There is an excellent optimization tutorial by Mark Larson at

www.visionx.com/markl/optimization_tips.htm

Apology to all of you who already know about this.
Posted on 2004-11-20 09:56:38 by penang
Thanks for posting the link. I actually posted it when I first wrote the page. However, I should probably post it from time to time.

I have a copy up on masmforum as well, because Hutch-- was kind enough to give me webspace.
http://masmforum.com/website/mark/index.htm


I've also written some assembler optimization tutorials in case anyone is interested. All on masmforum.

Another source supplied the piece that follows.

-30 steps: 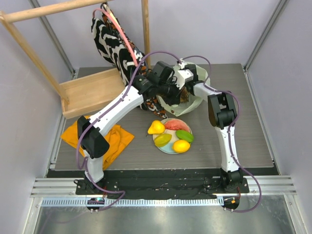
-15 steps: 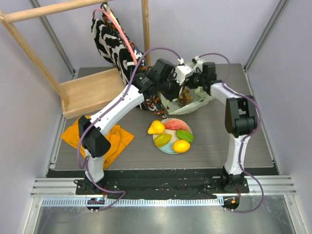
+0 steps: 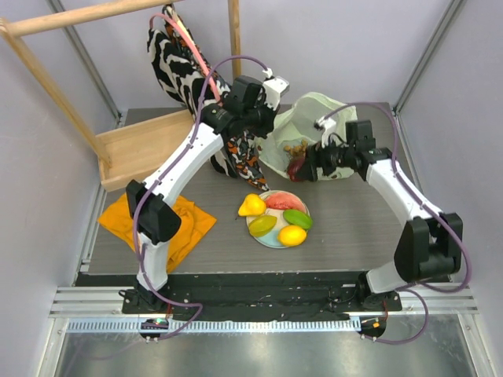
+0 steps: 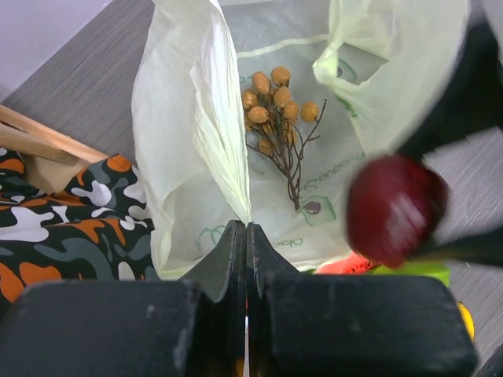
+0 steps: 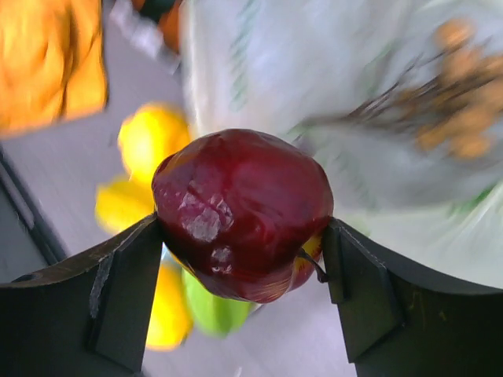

Using SSE2 to do Quaternions ( used in game programming):
http://www.masmforum.com/viewtopic.php?t=3469&highlight=quaternions

Mersenne Twister Random Number Generator optimization tutorial. The author of the mersenne twister's C code runs in 258 cycles. Agner Fog's P4 SSE2 code for the mersenne twister runs in 44 cycles. My ALU code runs in 25 cycles ( 10 times faster than the author's code, and almost twice as fast as Agner's SSE2 code). Yes, you read that right, my ALU code is running faster than Agner's SSE2 code. It's because I optimized it specifically for the P4, and you can execute up to 4 ALU instructions in parallel if you do it right. I then wrote an SSE2 version that runs in 14 cycles ( 18.5 times faster than the author's code, and 3.1 times faster than Agner's SSE2 code).
http://www.masmforum.com/viewtopic.php?t=3565&highlight=mersenne+twister


How to optimize C code into fast assembler code. This was the first one I did. It is 6 pages due to all the replies I was getting from people. Jibz was kind enough to offer some better optimized C code to compare against. I took the original code from a book on optimizing C. I wanted to show how to speed up already highly optimized C code using assembler.
http://www.masmforum.com/viewtopic.php?t=3329&highlight=optimization+tutorial


My account got messed up on masmforum. I had to get a new account. Some of my old posts now say hutch-- and some say marklarson. I participated in the MD5CRK project ( http://www.md5crk.com). You can see where Jean-luc gave me credit here: http://www.md5crk.com/?sec=aboutmd5client ( search for "larson"). My code runs 10 times faster than the standard C code. I also posted the code on masmforum but it says hutch-- ( because of that I previously mentioned problem).
http://www.masmforum.com/viewtopic.php?t=2921&highlight=md5
Posted on 2004-11-22 16:06:36 by mark_larson
Excellent work Mark! :alright: I will be using the Twister code extensively.
Posted on 2004-11-22 23:18:39 by bitRAKE
I forgot this. I wrote some macros for Masm 6.14 ( the version that comes with MASM32) to use SSE3. They are useful if you have a Prescott processor.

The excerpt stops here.